One rapidly developing technology is low-cost collaborative robots. Unlike traditional robots, which need to be set away from workers in cages, these are intelligent enough to work alongside humans safely and easy enough to use that they can be reprogrammed in minutes. They mostly do mundane tasks, like loading objects onto a conveyor belt, which frees up workers to do higher level jobs.
Probably the most exciting area is developing advanced materials. For example, the new 787 Dreamliner, which because it uses far more advanced composite materials, is 20% more efficient than its predecessor while achieving similar performance. Consider that the airline industry uses tens of billions of dollars worth of fuel each year, and that really adds up.

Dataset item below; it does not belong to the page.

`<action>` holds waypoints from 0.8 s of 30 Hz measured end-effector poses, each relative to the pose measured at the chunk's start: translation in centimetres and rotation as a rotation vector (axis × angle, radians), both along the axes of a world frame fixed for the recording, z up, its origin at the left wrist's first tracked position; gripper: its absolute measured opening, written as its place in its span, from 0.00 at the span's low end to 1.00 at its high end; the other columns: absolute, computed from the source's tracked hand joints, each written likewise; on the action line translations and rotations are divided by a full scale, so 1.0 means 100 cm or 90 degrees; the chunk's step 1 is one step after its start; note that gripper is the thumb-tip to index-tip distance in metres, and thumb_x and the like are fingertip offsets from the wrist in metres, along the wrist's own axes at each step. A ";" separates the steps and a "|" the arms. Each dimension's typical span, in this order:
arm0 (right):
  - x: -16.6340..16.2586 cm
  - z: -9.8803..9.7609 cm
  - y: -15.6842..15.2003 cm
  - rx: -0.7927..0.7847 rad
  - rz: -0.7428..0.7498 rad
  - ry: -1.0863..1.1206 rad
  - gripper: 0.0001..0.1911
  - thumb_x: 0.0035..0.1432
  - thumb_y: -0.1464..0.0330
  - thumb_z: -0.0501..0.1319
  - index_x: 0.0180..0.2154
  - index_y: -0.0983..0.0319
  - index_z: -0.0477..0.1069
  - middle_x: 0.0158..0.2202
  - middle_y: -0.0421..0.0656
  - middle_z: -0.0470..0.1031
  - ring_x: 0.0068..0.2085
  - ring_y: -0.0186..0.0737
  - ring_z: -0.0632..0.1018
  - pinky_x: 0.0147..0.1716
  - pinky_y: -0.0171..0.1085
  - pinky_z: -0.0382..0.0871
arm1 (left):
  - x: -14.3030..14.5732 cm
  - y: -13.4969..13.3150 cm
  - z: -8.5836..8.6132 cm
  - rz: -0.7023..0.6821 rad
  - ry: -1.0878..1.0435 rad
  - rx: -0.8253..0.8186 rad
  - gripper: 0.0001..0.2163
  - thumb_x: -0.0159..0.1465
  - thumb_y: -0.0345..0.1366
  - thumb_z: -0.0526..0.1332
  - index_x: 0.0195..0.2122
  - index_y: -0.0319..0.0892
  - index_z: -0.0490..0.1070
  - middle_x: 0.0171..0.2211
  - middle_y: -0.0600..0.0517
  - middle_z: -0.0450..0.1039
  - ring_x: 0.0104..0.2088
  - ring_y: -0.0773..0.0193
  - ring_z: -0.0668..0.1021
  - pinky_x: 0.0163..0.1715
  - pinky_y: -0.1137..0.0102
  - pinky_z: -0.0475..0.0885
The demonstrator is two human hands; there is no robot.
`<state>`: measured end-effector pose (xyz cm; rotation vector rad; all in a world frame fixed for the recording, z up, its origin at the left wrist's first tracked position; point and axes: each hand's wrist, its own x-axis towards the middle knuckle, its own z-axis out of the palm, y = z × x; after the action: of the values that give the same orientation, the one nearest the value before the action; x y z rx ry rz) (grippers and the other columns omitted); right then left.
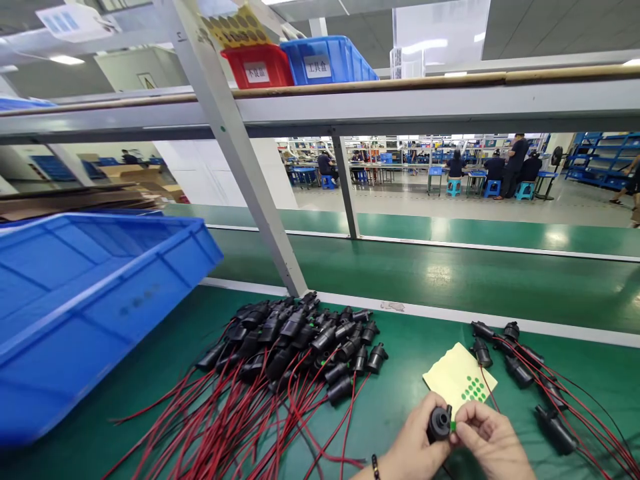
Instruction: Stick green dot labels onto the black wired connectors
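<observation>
At the lower right of the frame, the left hand (415,445) grips a round black plastic connector (439,423); the right hand (493,440) pinches a small green dot sticker (453,426) against it, above the green worktop (400,400).

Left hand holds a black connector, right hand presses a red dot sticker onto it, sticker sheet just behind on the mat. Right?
Not quite: in the head view the dot is green, not red. The left hand does hold the black connector, the right hand pinches the dot, and the sticker sheet lies behind.

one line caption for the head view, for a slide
Left hand holds a black connector while right hand presses a green dot sticker on.
</observation>
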<state>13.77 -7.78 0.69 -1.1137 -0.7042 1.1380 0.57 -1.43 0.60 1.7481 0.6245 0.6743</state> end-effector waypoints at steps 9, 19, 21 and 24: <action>0.001 -0.002 0.000 -0.008 -0.016 0.021 0.20 0.35 0.53 0.75 0.23 0.62 0.77 0.20 0.40 0.75 0.23 0.37 0.75 0.26 0.35 0.69 | -0.001 0.000 -0.006 0.002 -0.023 -0.023 0.12 0.58 0.41 0.63 0.33 0.42 0.59 0.27 0.58 0.57 0.28 0.68 0.59 0.28 0.73 0.57; 0.006 -0.011 -0.001 0.046 0.063 -0.033 0.18 0.46 0.54 0.70 0.24 0.61 0.73 0.22 0.38 0.69 0.27 0.37 0.70 0.29 0.35 0.63 | 0.000 -0.002 -0.010 -0.003 -0.028 -0.032 0.13 0.57 0.38 0.65 0.32 0.43 0.59 0.27 0.58 0.56 0.28 0.69 0.59 0.28 0.73 0.57; 0.010 -0.013 0.000 0.068 0.100 -0.087 0.16 0.50 0.54 0.67 0.25 0.61 0.73 0.26 0.39 0.68 0.30 0.39 0.69 0.32 0.36 0.63 | 0.001 -0.002 -0.012 0.001 -0.027 -0.031 0.12 0.57 0.37 0.64 0.32 0.43 0.59 0.26 0.58 0.56 0.28 0.69 0.59 0.28 0.73 0.56; 0.013 -0.016 0.002 0.083 0.117 -0.166 0.16 0.52 0.55 0.65 0.26 0.61 0.73 0.29 0.41 0.67 0.33 0.42 0.68 0.35 0.39 0.62 | 0.001 -0.002 -0.013 0.006 -0.032 -0.033 0.12 0.57 0.36 0.64 0.31 0.43 0.58 0.26 0.59 0.55 0.28 0.69 0.58 0.28 0.73 0.56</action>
<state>15.08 -7.58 -0.87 -1.1145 -1.0882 1.0933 0.70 -1.59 -0.65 1.6764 0.6106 0.7010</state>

In the future, we can expect the cost of developing new materials to come down significantly. One company, Citrine Informatics, applies advanced machine learning algorithms materials databases in order to find valuable new compounds much faster and cheaper. It already enabled firms to develop new materials 2-5 times faster and that should improve in time.
Manufacturing still makes up 17% of the global economy, so even a small improvement is worth a lot.
A Fundamentally Different Kind Of Innovation
Over the past few decades, we’ve come to see innovation as what happens when someone like Steve Jobs stands on stage and shows off a new device. Clearly, advances in energy, healthcare and manufacturing are not that. However, the potential impacts in these areas are far greater than the typical Silicon Valley gadget.
The OECD estimates that information and communication technologies contribute about 6% to the economies in developing countries — and probably far less than that in the world as a whole. Now compare that to energy, healthcare and manufacturing, which make up about a third of global GDP, and it becomes clear how much potential there is.
Yet none of this can be achieved without digital technology, which can empower the industries of the future. As IBM’s Angel Diaz put it to me, “today we need more than just clever code. We need computer scientists working with cancer scientists, with climate scientists and with experts in many other fields to tackle grand challenges and make large impacts on the world.”
We’re entering a new era of innovation in which collaboration will be the new competitive advantage. The days when the digital world could stand alone in blissful ignorance of how the rest of the world does business are clearly waning.